Ben Böhmer (born 1994) is a German composer, producer and DJ from Göttingen, Germany. He primarily produces and performs deep and progressive house music, and is currently signed on to the labels Anjunadeep, Keller Records, Cercle Music, and his own label - Ton Töpferei. He lives in Berlin.

Career 

Ben Böhmer played piano and trumpet in his childhood before he began to compose music with the synthesizer.

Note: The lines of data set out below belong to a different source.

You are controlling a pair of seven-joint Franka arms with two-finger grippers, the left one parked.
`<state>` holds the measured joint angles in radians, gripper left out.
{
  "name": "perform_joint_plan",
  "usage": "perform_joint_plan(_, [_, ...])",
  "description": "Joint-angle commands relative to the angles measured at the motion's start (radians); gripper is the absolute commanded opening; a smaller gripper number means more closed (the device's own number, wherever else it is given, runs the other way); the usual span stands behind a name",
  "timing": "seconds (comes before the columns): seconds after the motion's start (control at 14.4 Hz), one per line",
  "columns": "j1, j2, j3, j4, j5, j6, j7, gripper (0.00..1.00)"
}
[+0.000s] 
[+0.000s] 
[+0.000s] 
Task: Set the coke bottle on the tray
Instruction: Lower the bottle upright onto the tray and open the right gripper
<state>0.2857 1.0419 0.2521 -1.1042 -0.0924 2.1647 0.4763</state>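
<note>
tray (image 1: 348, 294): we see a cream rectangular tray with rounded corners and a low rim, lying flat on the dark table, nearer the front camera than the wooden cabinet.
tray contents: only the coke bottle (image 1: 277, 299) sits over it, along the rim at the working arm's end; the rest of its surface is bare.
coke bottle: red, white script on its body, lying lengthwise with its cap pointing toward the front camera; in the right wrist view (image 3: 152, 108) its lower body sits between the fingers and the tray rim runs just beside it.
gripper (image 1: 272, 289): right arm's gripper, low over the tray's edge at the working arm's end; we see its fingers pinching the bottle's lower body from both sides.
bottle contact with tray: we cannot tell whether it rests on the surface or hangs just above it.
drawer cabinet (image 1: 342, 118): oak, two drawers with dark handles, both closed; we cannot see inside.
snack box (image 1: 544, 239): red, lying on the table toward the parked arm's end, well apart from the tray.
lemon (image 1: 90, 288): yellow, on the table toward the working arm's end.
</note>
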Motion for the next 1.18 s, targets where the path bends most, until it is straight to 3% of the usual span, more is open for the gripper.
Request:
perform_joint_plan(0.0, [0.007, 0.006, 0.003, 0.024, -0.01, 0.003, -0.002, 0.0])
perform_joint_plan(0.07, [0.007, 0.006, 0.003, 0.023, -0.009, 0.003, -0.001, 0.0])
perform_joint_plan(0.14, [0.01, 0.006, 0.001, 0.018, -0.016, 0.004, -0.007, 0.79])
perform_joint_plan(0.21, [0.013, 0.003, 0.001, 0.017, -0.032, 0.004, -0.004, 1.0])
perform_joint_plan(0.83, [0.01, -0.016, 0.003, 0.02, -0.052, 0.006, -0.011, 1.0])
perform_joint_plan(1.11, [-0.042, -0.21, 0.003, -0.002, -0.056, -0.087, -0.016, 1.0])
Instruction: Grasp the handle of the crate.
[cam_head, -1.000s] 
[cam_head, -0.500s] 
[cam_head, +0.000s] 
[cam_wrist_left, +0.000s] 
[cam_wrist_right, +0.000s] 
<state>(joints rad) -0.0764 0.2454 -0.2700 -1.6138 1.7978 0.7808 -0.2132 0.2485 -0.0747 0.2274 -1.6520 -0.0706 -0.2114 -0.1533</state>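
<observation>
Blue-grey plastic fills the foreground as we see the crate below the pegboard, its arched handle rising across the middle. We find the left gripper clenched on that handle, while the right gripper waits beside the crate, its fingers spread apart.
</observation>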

At the end of 2015 he produced his first single, Promise You, which appeared on the Mauerblümchen (Ger., wallflower) compilation of the label Ton Töpferei, based in his home town of Göttingen, Germany. On November 1, 2016, the eponymous Promise You EP, also on Ton Töpferei, was released. This was followed by other releases on Keller Records, Ostfunk Records, Bade Records, Audiolith Records, Carton-Pate Records, The Soundgarden Records and Freundchen Records.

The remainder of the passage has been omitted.